If it is an SDTV and connected through the SD outputs on the receiver, then I don't think the resolution settings actually matter... You only get 480i from the composite output anyway... so that probably explains the blurry look.

Beyond that, it probably doesn't help if the output has tiny text if the screen is a small SDTV screen.


----------



## galaxie428 (Apr 29, 2007)

Thanks all.



> Is the TV connected with component/RCA cables? Also is the screen format 16:9 or 4:3?


The TV only has coax, S-vid and RCA for inputs so RCA is what is connected to it from the Hopper.

The installer had the screen resolution set for 16:9 for an SD TV. I changed it to 4:3 but to be honest, I could not tell there was much difference. I assume it should be set for 4:3 but I don't know why the installer had it set for 16:9.



> Beyond that, it probably doesn't help if the output has tiny text if the screen is a small SDTV screen.

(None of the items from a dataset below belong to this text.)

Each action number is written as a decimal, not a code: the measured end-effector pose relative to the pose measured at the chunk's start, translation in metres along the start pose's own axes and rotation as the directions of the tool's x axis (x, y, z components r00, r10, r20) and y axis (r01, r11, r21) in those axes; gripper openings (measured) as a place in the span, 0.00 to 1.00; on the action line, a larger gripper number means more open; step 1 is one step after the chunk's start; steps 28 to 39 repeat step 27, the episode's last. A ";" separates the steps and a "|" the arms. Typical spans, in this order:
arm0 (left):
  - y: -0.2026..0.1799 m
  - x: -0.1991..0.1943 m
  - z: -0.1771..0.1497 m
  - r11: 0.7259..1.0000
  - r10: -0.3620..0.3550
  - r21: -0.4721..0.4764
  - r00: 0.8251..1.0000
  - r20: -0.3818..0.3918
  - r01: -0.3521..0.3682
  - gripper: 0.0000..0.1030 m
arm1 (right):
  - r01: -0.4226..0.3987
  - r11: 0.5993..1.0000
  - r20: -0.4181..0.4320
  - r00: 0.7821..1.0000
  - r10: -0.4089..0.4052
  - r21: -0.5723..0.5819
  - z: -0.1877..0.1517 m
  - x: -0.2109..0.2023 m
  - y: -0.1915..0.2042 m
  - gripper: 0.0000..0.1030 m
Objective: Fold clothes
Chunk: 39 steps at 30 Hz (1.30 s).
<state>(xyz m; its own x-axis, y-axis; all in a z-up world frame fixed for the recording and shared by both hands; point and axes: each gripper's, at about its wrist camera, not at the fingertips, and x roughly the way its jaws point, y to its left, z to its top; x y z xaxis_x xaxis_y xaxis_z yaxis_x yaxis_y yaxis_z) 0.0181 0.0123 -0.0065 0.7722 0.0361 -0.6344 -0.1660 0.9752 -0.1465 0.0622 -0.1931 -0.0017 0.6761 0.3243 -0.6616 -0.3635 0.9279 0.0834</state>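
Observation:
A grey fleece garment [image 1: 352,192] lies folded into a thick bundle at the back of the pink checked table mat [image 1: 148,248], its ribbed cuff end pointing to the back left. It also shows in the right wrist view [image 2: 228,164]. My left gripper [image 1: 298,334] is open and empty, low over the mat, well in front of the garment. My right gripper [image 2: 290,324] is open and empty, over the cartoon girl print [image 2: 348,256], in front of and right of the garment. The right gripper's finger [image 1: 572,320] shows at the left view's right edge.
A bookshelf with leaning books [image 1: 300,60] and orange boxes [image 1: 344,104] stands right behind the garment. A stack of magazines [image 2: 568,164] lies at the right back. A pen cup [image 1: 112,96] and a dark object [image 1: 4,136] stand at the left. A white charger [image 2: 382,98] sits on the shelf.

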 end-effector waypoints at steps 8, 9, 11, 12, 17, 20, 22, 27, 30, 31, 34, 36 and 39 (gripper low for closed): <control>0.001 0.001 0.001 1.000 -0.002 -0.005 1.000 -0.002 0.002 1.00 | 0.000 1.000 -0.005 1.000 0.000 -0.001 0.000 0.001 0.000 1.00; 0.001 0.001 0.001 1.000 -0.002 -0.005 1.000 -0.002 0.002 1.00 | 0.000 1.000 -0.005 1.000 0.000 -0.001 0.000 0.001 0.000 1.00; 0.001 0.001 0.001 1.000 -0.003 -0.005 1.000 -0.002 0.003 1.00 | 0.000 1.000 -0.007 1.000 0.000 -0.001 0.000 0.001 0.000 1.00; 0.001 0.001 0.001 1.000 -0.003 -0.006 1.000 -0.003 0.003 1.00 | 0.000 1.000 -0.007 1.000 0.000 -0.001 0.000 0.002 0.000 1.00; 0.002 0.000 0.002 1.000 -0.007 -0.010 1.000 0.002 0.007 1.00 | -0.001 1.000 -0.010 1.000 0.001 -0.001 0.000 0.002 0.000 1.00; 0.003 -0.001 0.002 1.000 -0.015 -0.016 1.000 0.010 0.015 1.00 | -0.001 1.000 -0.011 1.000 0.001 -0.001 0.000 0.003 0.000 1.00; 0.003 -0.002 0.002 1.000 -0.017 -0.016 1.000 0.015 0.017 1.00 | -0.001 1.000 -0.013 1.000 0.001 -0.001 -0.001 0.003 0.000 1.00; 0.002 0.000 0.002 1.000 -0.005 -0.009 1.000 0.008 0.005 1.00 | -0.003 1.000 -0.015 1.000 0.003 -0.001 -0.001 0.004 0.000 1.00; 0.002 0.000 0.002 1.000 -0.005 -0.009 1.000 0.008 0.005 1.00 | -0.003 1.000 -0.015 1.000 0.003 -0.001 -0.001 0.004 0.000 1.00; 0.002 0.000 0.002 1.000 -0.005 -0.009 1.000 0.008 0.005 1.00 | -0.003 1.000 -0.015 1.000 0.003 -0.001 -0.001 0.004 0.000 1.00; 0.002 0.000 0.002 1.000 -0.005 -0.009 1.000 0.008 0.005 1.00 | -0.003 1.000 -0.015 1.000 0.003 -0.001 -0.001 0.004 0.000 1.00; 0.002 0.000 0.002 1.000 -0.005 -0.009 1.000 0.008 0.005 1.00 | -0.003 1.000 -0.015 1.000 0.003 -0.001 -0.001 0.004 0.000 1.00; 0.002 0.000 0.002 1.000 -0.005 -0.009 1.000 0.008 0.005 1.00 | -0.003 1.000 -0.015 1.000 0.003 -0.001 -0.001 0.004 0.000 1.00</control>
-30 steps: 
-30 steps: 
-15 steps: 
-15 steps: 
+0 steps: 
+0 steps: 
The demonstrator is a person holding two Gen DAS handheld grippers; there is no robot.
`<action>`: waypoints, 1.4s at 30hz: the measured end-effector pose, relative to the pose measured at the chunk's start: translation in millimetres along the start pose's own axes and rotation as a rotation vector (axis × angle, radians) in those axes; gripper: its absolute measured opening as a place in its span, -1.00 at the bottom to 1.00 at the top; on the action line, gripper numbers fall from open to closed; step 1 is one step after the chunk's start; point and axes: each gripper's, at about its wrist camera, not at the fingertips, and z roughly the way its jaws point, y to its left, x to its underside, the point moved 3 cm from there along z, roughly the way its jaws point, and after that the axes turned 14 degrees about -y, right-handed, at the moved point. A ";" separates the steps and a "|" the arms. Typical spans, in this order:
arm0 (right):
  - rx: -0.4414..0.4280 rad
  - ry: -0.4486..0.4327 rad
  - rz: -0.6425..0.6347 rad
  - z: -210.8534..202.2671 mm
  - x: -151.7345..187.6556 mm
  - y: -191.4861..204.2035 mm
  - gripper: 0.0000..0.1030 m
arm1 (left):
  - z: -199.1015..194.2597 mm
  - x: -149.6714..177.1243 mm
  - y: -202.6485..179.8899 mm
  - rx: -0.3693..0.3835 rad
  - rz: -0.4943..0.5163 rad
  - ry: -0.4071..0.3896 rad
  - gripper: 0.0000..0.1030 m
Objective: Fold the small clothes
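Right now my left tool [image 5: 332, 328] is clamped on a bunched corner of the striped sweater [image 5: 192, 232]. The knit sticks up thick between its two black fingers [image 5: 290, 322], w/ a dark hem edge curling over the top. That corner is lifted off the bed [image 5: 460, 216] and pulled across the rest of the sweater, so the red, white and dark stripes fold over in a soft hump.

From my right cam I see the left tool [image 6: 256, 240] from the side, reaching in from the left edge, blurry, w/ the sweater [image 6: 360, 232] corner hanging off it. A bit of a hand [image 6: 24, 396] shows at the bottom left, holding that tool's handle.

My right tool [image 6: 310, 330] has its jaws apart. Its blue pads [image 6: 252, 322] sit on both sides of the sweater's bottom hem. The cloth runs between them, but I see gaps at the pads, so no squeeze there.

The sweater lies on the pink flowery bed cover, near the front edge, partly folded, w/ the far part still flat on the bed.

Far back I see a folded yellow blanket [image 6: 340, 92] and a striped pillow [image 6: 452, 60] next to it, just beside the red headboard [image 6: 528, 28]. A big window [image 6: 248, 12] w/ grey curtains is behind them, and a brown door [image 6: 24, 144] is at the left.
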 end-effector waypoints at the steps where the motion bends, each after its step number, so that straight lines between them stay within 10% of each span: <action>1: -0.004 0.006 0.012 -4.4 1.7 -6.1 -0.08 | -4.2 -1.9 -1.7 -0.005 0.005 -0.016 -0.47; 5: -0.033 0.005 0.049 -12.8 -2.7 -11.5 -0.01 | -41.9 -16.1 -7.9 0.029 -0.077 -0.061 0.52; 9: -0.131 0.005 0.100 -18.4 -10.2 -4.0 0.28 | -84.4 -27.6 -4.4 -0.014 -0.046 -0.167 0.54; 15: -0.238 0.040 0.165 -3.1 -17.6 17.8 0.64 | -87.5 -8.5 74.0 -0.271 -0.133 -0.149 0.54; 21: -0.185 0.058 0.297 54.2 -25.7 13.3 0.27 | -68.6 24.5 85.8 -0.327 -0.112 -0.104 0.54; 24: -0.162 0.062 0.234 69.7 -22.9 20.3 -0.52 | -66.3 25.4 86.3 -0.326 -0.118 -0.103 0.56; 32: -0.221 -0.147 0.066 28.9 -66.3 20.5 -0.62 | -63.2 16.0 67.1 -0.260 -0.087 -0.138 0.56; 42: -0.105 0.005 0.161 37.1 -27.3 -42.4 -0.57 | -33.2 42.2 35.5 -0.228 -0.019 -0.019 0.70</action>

It isn't a small tv, it is a 36". I mean I wouldn't consider that too small.


----------



## 356B (Oct 11, 2008)

I concur with the above post, I've done those things also...to no avail. Clearly SD is not considered in the equation...and that's understandable, can you even by a SDTV anymore? My old TV's are 20 inchers, "programmed obsolesce"...I suppose.


----------



## garys (Nov 4, 2005)

n0qcu said:


> Currently NO such setting on the HOPPER


I'll have to check this when I get to work, if it is there I will post back how to change. If it isn't, I am sorry for posting incorrect info.


----------



## 3HaloODST (Aug 9, 2010)

"garys" said:


> I'll have to check this when I get to work, if it is there I will post back how to change. If it isn't, I am sorry for posting incorrect info.


There definitely is no such setting on Hopper.


----------



## 356B (Oct 11, 2008)

3HaloODST said:


> There definitely is no such setting on Hopper.


I looked... in the menu, click on "Settings", click on "Format TV", click on "Screen Adjustment" in that menu you will see a "plus" (+) button. It will enlarge the guide screen.....sort of, enough for older eyes like mine..? not really.
There is obviously room for improvement, wether we'll ever see it for the lowly SD...? probably not.
Oh, when done click on close.


----------



## 3HaloODST (Aug 9, 2010)

"356B" said:


> I looked... in the menu, click on "Settings", click on "Format TV", click on "Screen Adjustment" in that menu you will see a "plus" (+) button. It will enlarge the guide screen.....sort of, enough for older eyes like mine..? not really.
> There is obviously room for improvement, wether we'll ever see it for the lowly SD...? probably not.
> Oh, when done click on close.


That's for overscan. If you zoom it in too much it cuts off elements on the sides of the screen.


----------



## garys (Nov 4, 2005)

I looked under all the settings on the Hopper and there is no adjustments for the size of the guide. I would hope Dish is considering adding this feature in the future.


----------



## patmurphey (Dec 21, 2006)

The Hopper/Joey system is designed for HD TVs. Dish has other receivers for SD or HD/SD households. It sounds like the OP selected the wrong receiver setup for now.


----------